Porque ese es otro de los grandes fallos de la cinta, no explica cómo cincuenta soldados encerrados pudieron resistir once meses de asedio. Todo fatalidad, todo penuria, todo música de desgracia, de tragedia, pamplinas y más pamplinas, rostros inmutables y serios. Francamente, si la situación hubiera sido siempre cómo el director lo expone, no hubieran durado más de dos días. Y es que estos cineastas no entienden el espíritu español, no entieden que el soldado español si en el pasado resistió tanto, y conquistó tanto, lo llevó a cabo porque era capaz de sonreír ante la adversidad. Es decir, algo que no se ve en esta obra, es que a pesar de los momentos duros, de la muerte de los compañeros, del hambre y de las enfermedades, seguramente la mayor parte del tiempo esos hombres combatían y resistían  sonriendo. Solo tengo que mencionar una anécdota de sir Walter Raleigh, que combatiendo al Imperio Español allá por el 1600, y al doblar el Cabo de Hornos, se encontró con un destacamento de soldados españoles en el punto mas al sur de América esperando a que los relevaran. Es decir, a apenas unos cientos de kilómetros de la Antártida. Y esos hombres, a pesar del aislamiento, del clima, a pesar de que seguramente los relevos no llegaran, resistían, tenían buen ánimo, se crecían ante las dificultades.
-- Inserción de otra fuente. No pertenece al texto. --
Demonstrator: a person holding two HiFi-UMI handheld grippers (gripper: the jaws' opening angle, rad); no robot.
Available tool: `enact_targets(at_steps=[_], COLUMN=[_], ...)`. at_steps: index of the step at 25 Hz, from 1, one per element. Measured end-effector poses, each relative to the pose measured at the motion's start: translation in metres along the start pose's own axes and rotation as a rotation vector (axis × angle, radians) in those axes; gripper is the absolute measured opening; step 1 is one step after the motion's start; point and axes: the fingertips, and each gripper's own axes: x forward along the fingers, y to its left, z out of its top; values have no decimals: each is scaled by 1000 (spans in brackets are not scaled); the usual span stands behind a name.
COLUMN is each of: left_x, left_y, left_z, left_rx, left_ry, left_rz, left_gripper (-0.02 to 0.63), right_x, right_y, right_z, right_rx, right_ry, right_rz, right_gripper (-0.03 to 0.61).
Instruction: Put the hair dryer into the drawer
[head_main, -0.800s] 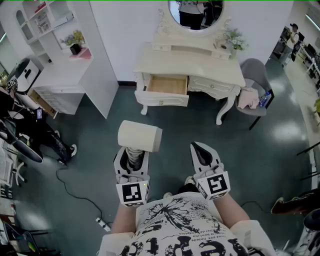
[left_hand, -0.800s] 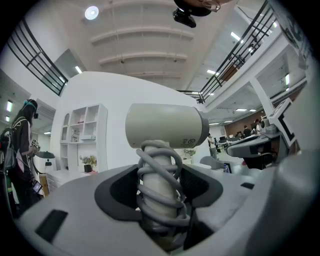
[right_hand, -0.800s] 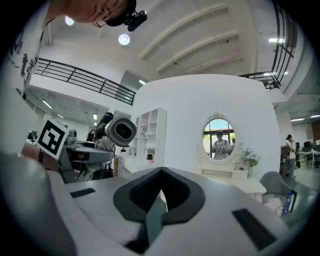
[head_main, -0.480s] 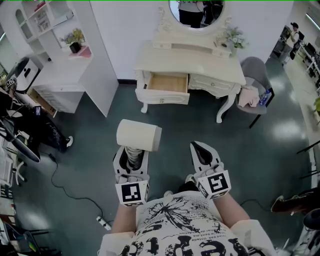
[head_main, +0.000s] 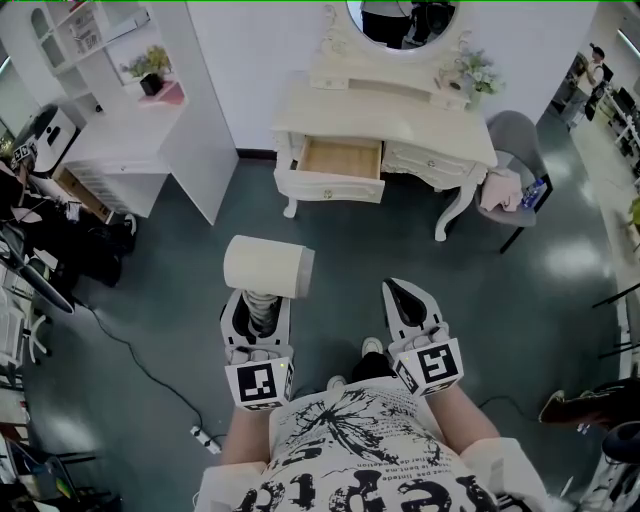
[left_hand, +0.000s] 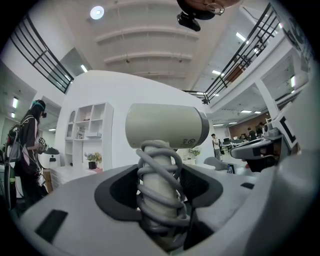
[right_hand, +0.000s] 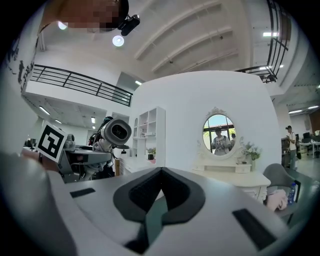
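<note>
A cream hair dryer with its grey cord wound round the handle stands upright in my left gripper, which is shut on the handle. In the left gripper view the barrel lies crosswise above the jaws, and the coiled handle sits between them. My right gripper is beside it, shut and holding nothing; its tips meet. Ahead, across the floor, stands the white dressing table with its left drawer pulled open, showing a bare wooden inside.
A grey chair with a pink cloth stands right of the table. A white shelf unit and a low cabinet are at the left. Dark equipment and a floor cable with a power strip lie at the left.
The hair dryer and left gripper have drifted slightly left in the head view. The dressing table sits a little higher in the picture, and a shoe now shows between the grippers.
</note>
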Motion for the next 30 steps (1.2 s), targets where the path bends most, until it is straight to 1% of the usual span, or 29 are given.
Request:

Aunque lo que sí tengo que recalcar, cosa que se señala en la cinta, es el típico y miles de veces mencionado “Si oviesse buen señor”. Los politicos de mierda que los dejaron abandonados, incapaces de prever situaciones. Las envidias. Los mandos dirigentes puestos a dedo o por nepotismo. Un país que a pesar de la hazaña que protagonizaron no les concedió ni una triste medalla. Y ahora les dedica una película como esta.